Kadına yönelik şiddeti ve kadınların yaşadığı zorlukları, hak ihlallerinin önlenmesi ve sonuçlarının onarılmasının devletin birincil yükümlülüğü olduğunu hatırlatan Şanlıurfa Barosu Kadın Hakları Merkezi açıklamasının devamında “Kadınları afet durumlarında dezavantajlı duruma getiren  nedenlerin ortadan kaldırılarak kadınlar için güvenli alanların oluşturulması, afet yönetimi sürecinde toplumsal cinsiyet ekseninde oluşturulan plan ve politikaların ortaya konularak, tüm dezavantajlı grupların risklerinin azaltılması, koruyucu ve önleyici tedbirlerin etkin şekilde uygulanması gerekmektedir. 

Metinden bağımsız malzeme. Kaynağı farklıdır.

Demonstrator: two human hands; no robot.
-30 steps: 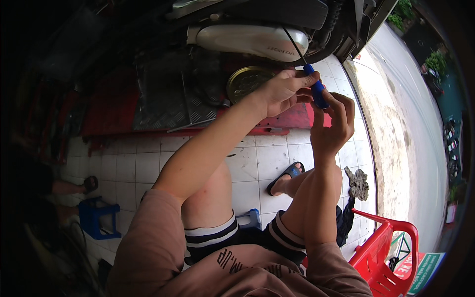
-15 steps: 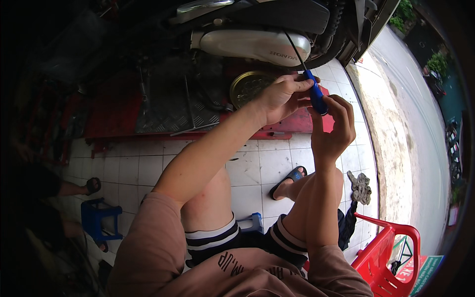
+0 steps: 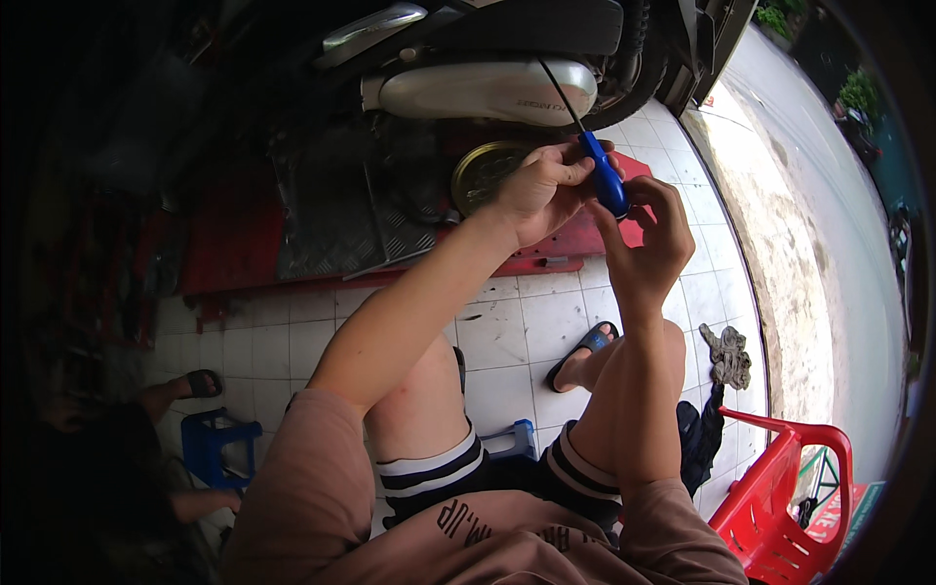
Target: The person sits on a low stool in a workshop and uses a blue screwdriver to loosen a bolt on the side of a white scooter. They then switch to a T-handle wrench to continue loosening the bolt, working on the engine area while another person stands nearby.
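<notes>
A screwdriver with a blue handle and a long dark shaft slants up and left in front of the motorbike's silver cover. Its tip overlaps the cover's upper edge; whether it touches cannot be told. My left hand grips the front of the handle between thumb and fingers. At the handle's butt end, my right hand has its thumb and curled fingers around it. Just behind my left wrist lies a round gold-rimmed tray, its contents partly hidden by my forearm.
The red lift platform carries a dark ridged mat with tools. A red plastic chair stands at lower right, near a crumpled rag. At left, another person is beside a blue stool.
The view has shifted a little, so the motorbike sits further left and the floor things further right. Both hands keep their hold on the screwdriver, which points much the same way.
</notes>
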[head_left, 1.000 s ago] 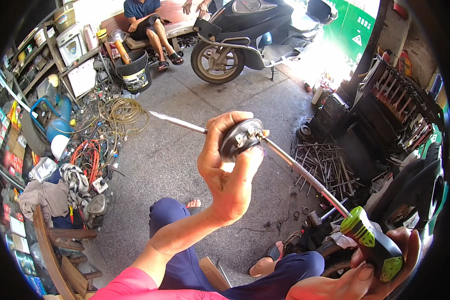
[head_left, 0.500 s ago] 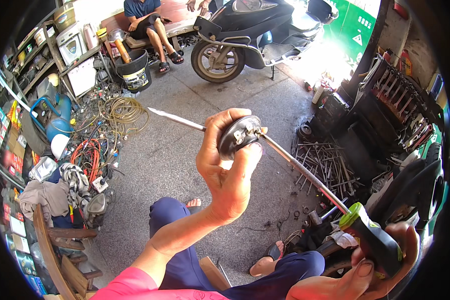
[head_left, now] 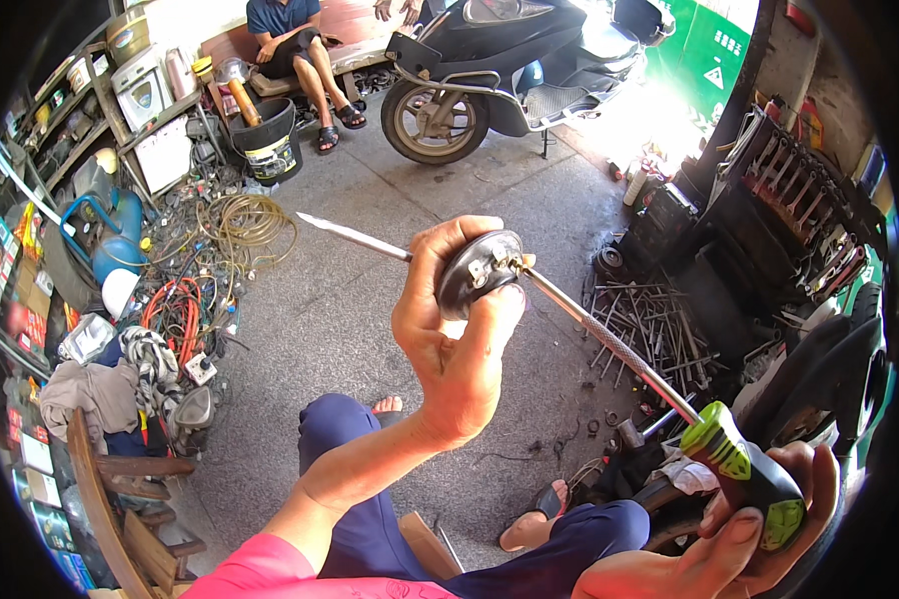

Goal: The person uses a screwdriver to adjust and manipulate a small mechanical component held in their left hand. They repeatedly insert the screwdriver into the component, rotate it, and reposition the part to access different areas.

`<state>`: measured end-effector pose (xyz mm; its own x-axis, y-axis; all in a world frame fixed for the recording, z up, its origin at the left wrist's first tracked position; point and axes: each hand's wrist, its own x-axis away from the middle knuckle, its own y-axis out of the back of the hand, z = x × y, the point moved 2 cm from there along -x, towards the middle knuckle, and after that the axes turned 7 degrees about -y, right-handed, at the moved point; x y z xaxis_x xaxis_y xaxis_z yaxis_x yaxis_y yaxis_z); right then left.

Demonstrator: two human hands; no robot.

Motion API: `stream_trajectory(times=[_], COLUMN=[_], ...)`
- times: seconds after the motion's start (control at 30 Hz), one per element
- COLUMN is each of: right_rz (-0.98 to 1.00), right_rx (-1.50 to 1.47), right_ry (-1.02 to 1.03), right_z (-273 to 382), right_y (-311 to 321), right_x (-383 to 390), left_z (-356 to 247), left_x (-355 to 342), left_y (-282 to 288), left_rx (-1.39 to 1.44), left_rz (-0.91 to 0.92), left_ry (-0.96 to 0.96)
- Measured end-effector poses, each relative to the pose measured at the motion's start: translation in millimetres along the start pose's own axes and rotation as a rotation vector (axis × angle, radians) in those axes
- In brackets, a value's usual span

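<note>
My left hand point(head_left: 454, 349) is closed around a round black disc-shaped part point(head_left: 477, 274) with metal terminals on its face, held up in the middle of the view. A pointed metal shaft point(head_left: 353, 235) sticks out leftward from behind that hand; where it ends is hidden. At the lower right, my right hand point(head_left: 759, 529) wraps round the green-and-black handle point(head_left: 731, 464) of a long screwdriver. Its shaft point(head_left: 614, 344), with a knurled section, runs up-left to the disc, where the tip meets the terminal area, partly hidden by the part.
A scooter point(head_left: 509, 75) stands at the back, beside a seated person point(head_left: 290, 40) and a black bucket point(head_left: 270, 150). Coiled hoses point(head_left: 240, 230) and clutter line the left, near a wooden chair point(head_left: 100, 479). Wrenches point(head_left: 789, 190) and loose metal tools point(head_left: 639, 309) crowd the right.
My right hand has turned the screwdriver handle slightly and shifted its fingers on it. My left hand and the disc have moved very slightly up and to the left.
</note>
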<state>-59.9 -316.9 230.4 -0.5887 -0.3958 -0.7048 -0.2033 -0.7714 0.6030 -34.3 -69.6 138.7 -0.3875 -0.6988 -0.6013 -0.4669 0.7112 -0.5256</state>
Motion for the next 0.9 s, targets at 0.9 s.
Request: stream_trajectory(times=[0.9], right_rz=[-0.212], right_rx=[0.009], right_ry=[0.005], right_z=[-9.4], right_y=[-5.0], right_x=[9.1], left_z=[1.0], left_x=[1.8], left_y=[0.6], left_rx=[0.08], left_rz=[0.017], left_ry=[-0.001])
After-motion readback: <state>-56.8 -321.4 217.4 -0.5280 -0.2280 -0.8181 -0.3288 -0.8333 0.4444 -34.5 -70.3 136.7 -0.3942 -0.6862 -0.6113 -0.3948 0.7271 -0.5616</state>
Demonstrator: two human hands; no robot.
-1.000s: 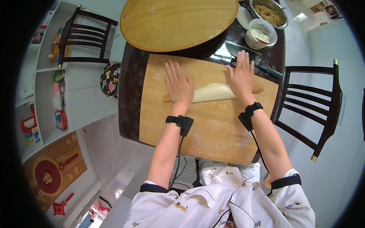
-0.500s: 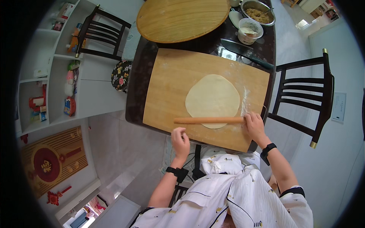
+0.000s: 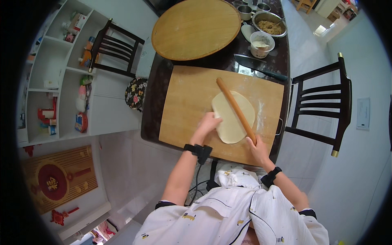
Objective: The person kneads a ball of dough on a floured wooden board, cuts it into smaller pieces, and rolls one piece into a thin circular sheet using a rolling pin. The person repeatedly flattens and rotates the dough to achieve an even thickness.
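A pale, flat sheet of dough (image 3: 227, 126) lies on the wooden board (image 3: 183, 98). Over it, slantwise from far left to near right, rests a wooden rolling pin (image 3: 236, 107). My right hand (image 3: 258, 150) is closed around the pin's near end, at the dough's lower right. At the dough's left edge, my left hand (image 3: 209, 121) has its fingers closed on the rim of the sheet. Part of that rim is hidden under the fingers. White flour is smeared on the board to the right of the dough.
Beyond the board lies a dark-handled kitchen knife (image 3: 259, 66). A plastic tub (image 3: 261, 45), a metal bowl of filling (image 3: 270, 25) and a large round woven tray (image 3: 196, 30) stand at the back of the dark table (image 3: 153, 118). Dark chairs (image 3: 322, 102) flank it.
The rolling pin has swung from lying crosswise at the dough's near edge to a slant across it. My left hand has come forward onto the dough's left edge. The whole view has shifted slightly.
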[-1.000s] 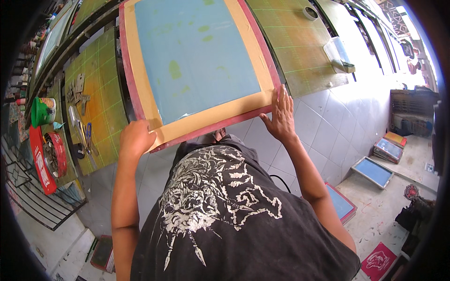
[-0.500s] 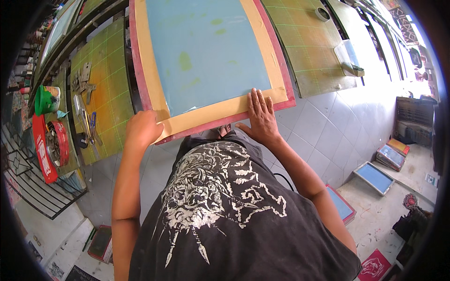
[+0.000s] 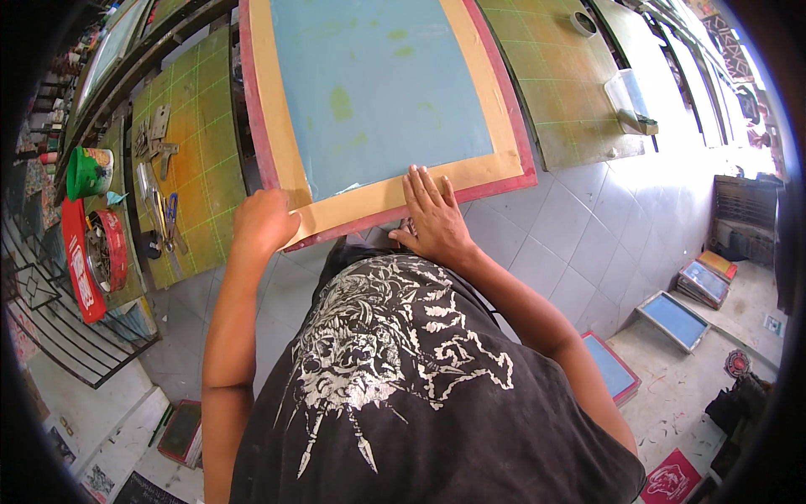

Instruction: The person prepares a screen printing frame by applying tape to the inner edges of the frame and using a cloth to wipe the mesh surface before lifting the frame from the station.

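Observation:
In front of me lies a screen-printing frame (image 3: 525,160) with a red border and a blue mesh (image 3: 378,101) blotched with green. Tan tape (image 3: 489,168) runs along its inner sides and its near edge. My left hand (image 3: 265,220) is closed at the near left corner, thumb against the end of the near tape strip; its fingertips are partly hidden. Midway along that strip, my right hand (image 3: 437,220) lies flat, fingers stretched over the tape and palm past the frame's near edge.
Green gridded boards flank the frame, the left board (image 3: 197,126) bearing scissors and metal hinges (image 3: 155,134). Farther left are a green tub (image 3: 88,172) and a red round container (image 3: 107,252). A clear plastic container (image 3: 628,101) sits on the right board. More frames (image 3: 672,319) lie low right.
My right hand has slid left along the near tape strip, toward my left hand. The frame appears shifted slightly right and down in view; my left hand stays at its corner.

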A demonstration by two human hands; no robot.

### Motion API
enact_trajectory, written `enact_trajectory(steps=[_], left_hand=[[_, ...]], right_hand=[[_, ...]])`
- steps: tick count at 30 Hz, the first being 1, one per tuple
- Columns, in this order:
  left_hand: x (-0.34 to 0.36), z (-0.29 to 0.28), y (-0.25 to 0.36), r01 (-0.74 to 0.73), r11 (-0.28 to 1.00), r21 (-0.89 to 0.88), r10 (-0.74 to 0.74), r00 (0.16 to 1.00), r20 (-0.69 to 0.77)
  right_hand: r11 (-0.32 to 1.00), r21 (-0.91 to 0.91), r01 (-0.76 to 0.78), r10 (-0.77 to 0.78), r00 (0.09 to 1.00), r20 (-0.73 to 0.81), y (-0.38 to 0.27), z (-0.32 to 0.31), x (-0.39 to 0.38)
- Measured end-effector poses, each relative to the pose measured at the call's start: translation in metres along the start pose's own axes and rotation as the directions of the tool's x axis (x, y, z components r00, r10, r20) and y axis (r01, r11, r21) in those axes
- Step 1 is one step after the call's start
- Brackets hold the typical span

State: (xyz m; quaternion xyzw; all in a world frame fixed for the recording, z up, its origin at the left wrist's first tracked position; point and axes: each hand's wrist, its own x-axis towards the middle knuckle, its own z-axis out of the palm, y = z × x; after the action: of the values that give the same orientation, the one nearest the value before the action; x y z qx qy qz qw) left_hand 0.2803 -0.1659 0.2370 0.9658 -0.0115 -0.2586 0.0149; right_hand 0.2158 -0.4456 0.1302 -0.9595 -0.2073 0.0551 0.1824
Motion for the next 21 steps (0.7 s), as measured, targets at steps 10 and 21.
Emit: enact_trajectory(steps=[10, 21], left_hand=[[0.0, 0.004, -0.007, 0.0, 1.0, -0.013, 0.001, 1.0, 0.012], [0.004, 0.006, -0.016, -0.076, 0.997, -0.025, 0.076, 0.997, 0.008]], right_hand=[[0.998, 0.039, -0.041, 0.04, 0.999, 0.026, -0.014, -0.019, 0.006], [0.994, -0.038, 0.106, -0.106, 0.994, 0.005, -0.072, 0.029, 0.034]])
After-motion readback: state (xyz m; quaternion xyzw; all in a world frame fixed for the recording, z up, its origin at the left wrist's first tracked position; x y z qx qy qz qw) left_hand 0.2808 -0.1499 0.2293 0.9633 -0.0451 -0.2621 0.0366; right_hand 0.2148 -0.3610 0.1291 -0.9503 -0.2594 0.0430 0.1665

Şanlıurfa Barosu Kadın Hakları Merkezi olarak Medeni Kanunun bütününü, laiklik ilkesini ve kadınların kazanılmış haklarını sonuna dek savunacak; İstanbul Sözleşmesinden, 6284 sayılı yasayla getirilen haklardan ve kazanımlardan vazgeçmeyeceğiz. Şiddetsiz, ayrımsız, özgür bir yaşam için  tüm karar mekanizmalarında, yargıda, siyasette, meslek örgütlerimizde gerçek eşitlik sağlanıncaya kadar mücadelemizi sürdüreceğiz.

Kadınların ve toplumun, afet koşulları da dahil olmak üzere toplumsal cinsiyet eşitsizliği nedeniyle önlerinde yaratılan tüm engellere karşı daima dayanışma ve mücadele içinde olacağımızı belirtir, kadına karşı tüm hak ihlallerinde kadının yanında yer alacağımızı tüm kamuoyuna bildiririz.” İfadelerini kullandı.